Try it :: Here the whole listing must be retyped exactly, with no line omitted.

::: Data provided

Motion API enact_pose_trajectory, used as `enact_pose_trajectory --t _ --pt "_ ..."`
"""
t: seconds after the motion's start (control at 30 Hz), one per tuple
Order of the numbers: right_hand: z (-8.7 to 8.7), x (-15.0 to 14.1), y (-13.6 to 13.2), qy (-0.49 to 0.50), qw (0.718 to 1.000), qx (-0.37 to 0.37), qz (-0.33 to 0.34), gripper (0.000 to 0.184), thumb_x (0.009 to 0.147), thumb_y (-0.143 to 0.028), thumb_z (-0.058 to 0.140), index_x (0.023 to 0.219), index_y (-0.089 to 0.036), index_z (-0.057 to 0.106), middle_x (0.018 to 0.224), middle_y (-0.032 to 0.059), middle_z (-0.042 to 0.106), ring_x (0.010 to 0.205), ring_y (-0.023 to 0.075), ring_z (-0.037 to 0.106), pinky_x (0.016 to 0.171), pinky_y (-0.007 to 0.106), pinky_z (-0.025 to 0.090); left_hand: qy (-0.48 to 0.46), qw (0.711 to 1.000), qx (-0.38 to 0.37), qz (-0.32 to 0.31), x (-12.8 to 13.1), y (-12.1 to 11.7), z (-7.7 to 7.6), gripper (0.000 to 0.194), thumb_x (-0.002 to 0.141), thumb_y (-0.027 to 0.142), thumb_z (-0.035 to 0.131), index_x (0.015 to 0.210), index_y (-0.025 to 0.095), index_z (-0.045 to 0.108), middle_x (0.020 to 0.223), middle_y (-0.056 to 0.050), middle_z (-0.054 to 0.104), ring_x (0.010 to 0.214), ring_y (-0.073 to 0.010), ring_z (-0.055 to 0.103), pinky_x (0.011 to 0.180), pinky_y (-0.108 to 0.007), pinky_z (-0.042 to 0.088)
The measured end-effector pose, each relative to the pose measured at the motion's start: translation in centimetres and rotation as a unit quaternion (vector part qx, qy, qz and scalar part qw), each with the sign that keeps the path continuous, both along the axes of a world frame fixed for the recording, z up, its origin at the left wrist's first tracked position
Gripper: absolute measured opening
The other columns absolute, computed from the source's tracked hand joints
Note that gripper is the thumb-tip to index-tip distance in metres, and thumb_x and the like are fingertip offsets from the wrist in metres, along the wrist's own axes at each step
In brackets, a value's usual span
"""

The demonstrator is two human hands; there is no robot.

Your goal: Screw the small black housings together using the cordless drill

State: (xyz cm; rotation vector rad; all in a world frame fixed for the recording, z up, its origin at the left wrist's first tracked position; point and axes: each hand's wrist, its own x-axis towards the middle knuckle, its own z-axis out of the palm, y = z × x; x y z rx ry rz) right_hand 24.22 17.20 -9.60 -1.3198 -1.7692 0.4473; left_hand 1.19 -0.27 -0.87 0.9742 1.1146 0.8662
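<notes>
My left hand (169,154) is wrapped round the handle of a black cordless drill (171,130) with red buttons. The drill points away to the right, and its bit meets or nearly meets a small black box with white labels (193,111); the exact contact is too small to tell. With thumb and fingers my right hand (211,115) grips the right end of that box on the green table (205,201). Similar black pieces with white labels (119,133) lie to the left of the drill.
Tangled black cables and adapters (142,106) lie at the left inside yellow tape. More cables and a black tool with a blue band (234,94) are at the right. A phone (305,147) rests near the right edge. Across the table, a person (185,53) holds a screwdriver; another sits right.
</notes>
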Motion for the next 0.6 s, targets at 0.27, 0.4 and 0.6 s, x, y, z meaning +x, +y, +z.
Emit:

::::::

Task output ::
Motion API enact_pose_trajectory, used as `enact_pose_trajectory --t _ --pt "_ ..."`
"""
t: seconds after the motion's start (control at 30 Hz), one per tuple
Order of the numbers: right_hand: z (-8.7 to 8.7), x (-15.0 to 14.1), y (-13.6 to 13.2), qy (-0.49 to 0.50), qw (0.718 to 1.000), qx (-0.37 to 0.37), qz (-0.33 to 0.34), gripper (0.000 to 0.184), thumb_x (0.009 to 0.147), thumb_y (-0.143 to 0.028), thumb_z (-0.058 to 0.140), index_x (0.023 to 0.219), index_y (-0.089 to 0.036), index_z (-0.057 to 0.106), middle_x (0.018 to 0.224), middle_y (-0.032 to 0.059), middle_z (-0.042 to 0.106), ring_x (0.010 to 0.205), ring_y (-0.023 to 0.075), ring_z (-0.037 to 0.106), pinky_x (0.016 to 0.171), pinky_y (-0.007 to 0.106), pinky_z (-0.025 to 0.090); left_hand: qy (-0.48 to 0.46), qw (0.711 to 1.000), qx (-0.38 to 0.37), qz (-0.32 to 0.31), x (-12.8 to 13.1), y (-12.1 to 11.7), z (-7.7 to 7.6), gripper (0.000 to 0.194), thumb_x (-0.002 to 0.141), thumb_y (-0.027 to 0.142), thumb_z (-0.035 to 0.131), index_x (0.015 to 0.210), index_y (-0.025 to 0.095), index_z (-0.045 to 0.108), middle_x (0.020 to 0.223), middle_y (-0.056 to 0.050), middle_z (-0.054 to 0.104), ring_x (0.010 to 0.214), ring_y (-0.073 to 0.010), ring_z (-0.055 to 0.103), pinky_x (0.011 to 0.180), pinky_y (-0.108 to 0.007), pinky_z (-0.042 to 0.088)
The measured end-effector pose, each relative to the pose measured at the motion's start: translation in centimetres and rotation as a unit quaternion (vector part qx, qy, qz and scalar part qw), each with the sign that keeps the path continuous, both along the axes of a world frame fixed for the recording, z up, its origin at the left wrist's first tracked position
Gripper: absolute measured opening
The other columns absolute, computed from the source's tracked hand joints
Note that gripper is the thumb-tip to index-tip distance in metres, and thumb_x and the like are fingertip offsets from the wrist in metres, along the wrist's own axes at each step
In brackets, a value's usual span
"""

The demonstrator is two human hands; there is no robot.

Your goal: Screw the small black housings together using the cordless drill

State: (xyz cm; rotation vector rad; all in a world frame fixed for the recording, z up, its origin at the left wrist's first tracked position; point and axes: each hand's wrist, its own x-axis towards the middle knuckle, its own z-axis out of the palm, y = z × x; x y z rx ry rz) right_hand 24.22 17.20 -9.60 -1.3198 -1.7692 0.4473; left_hand 1.19 -0.27 -0.87 0.9742 1.1146 0.8662
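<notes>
My left hand (169,154) is wrapped round the handle of a black cordless drill (171,130) with red buttons. The drill points away to the right, and its bit meets or nearly meets a small black box with white labels (193,111); the exact contact is too small to tell. With thumb and fingers my right hand (211,115) grips the right end of that box on the green table (205,201). Similar black pieces with white labels (119,133) lie to the left of the drill.
Tangled black cables and adapters (142,106) lie at the left inside yellow tape. More cables and a black tool with a blue band (234,94) are at the right. A phone (305,147) rests near the right edge. Across the table, a person (185,53) holds a screwdriver; another sits right.
</notes>
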Motion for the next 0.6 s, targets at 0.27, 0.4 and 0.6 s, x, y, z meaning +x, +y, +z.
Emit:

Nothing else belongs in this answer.